Tom Ka Gai Soup...a family dinner out that inspired...

For our final meal as a family before the holidays officially ended, we chose to go to our favorite Thai restaurant here in Houston, Thai Cottage.  We discussed our New Year's Resolutions and what we hoped for in the new year.  My resolutions have to do with the colors black and white.  I have set for the year to try and see people and consider their actions more within the color "grey", rather than black and white.  Instead of coming to a ready conclusion about things, I'm going to probe the color grey more to see if I can shift my outlook about people a little more.

But, back to our favorite Thai restaurant.  We had not been there recently because they were in the process of redoing the decor.  We were really quite attached to the mood, lighting, and decor of what they already had so we were a bit dubious about the change.
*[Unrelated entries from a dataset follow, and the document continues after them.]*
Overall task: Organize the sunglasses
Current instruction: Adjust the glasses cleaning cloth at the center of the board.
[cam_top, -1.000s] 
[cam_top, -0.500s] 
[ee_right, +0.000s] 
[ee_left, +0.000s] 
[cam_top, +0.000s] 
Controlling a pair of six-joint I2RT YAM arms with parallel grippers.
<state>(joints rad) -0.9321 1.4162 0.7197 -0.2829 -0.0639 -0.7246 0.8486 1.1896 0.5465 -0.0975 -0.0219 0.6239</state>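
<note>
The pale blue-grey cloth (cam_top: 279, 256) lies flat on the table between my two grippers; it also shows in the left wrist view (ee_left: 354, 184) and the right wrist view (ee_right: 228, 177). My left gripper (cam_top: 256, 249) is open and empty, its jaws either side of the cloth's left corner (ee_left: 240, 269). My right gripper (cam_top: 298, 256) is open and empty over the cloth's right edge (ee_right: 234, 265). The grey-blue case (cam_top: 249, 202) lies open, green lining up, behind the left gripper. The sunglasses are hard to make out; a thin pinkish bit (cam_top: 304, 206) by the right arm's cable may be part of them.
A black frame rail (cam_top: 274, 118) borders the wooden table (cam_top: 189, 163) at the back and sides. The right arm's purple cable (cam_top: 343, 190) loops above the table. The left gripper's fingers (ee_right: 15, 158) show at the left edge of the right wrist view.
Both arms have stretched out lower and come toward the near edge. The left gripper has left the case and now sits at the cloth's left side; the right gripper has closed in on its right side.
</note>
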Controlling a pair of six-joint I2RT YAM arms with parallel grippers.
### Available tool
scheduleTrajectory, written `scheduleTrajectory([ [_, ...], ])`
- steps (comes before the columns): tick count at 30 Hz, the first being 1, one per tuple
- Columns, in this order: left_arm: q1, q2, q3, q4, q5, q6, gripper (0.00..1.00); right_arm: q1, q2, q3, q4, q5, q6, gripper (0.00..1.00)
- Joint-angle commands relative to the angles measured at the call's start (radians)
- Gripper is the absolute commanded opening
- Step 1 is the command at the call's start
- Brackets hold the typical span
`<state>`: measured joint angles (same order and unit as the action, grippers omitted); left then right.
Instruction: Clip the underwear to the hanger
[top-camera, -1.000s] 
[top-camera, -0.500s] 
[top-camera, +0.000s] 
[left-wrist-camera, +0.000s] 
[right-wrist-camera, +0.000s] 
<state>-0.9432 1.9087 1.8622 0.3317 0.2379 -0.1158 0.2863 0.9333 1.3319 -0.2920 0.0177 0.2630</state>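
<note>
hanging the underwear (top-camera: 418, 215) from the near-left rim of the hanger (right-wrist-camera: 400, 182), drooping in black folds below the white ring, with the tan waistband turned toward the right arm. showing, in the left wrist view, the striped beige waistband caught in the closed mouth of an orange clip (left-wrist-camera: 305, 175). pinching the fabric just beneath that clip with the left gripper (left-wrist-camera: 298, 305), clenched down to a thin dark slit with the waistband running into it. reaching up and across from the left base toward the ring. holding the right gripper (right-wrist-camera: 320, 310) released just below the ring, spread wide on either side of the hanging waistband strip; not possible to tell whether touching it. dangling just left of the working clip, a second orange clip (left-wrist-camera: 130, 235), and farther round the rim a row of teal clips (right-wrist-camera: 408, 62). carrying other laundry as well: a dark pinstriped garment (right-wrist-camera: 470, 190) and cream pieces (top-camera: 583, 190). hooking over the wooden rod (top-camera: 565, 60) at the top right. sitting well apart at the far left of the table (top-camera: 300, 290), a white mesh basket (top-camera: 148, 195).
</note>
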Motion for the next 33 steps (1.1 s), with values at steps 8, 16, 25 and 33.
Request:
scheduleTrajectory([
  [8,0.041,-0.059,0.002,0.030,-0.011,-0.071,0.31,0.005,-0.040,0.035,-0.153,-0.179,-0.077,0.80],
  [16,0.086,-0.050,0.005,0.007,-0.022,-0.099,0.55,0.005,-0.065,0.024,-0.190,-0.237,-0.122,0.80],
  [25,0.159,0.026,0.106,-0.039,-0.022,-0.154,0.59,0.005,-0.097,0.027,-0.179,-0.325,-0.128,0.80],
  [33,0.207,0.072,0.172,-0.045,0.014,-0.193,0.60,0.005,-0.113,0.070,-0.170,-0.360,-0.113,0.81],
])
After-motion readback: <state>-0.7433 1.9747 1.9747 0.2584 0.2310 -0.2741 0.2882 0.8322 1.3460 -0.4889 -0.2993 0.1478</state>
Top Left: Delicious Thai Curries Top Right: Moody moody skies
Bottom Left: our favorite Thai restaurant, Thai Cottage; Bottom Right:daily walks

Curries, Thai soups, and mango slices with sticky rice are some of our tried and true favorites and we were missing our dose of this delicious cuisine.  What is wonderful, too, are the leftovers that we can enjoy the next day.

To our relief, the new decor is beautiful.  A large artistic mural is painted on one wall of the restaurant. They kept the lighting and color palette the same but changed the texture of the flooring and upgraded the back bar area and some of the lighting fixtures.

After our night out at our favorite Thai place, I decided to add a simple Tom Ka Gai soup into our line up of weekly soup options. 

Buying the ingredients for Asian soups is the best way to understand the diverse cultures better.  I can walk my fingers over a map of Asia and watch how subtly the ingredients of dishes shift reflecting what is grown in that particular area of this huge continent.  

Being in a major city, it is always a little adventure for me to hop about searching for either galanga roots or stalks of fresh lemon grass.  Coconut milk is fun to use in cooking, smells so light and fresh, and is an ingredient everyone here enjoys.  

Sugarland, Texas Farmer's Market 

I hadn't stopped by our local farmer's market for a few weeks so I thought I would add that to my Saturday shopping lineup.  The weather is at it finest here in the south.  The skies range from moody and wild to bright and cheery blue with crisp breezes.  This is how winter is defined here in southern U.S.  Fortunately, right now the horrid humid days are months away and we can all breathe easy outdoors.

Since we have such a large Asian population here in Houston, there are several stalls at the local farmer's market specializing in Asian produce that is grown locally.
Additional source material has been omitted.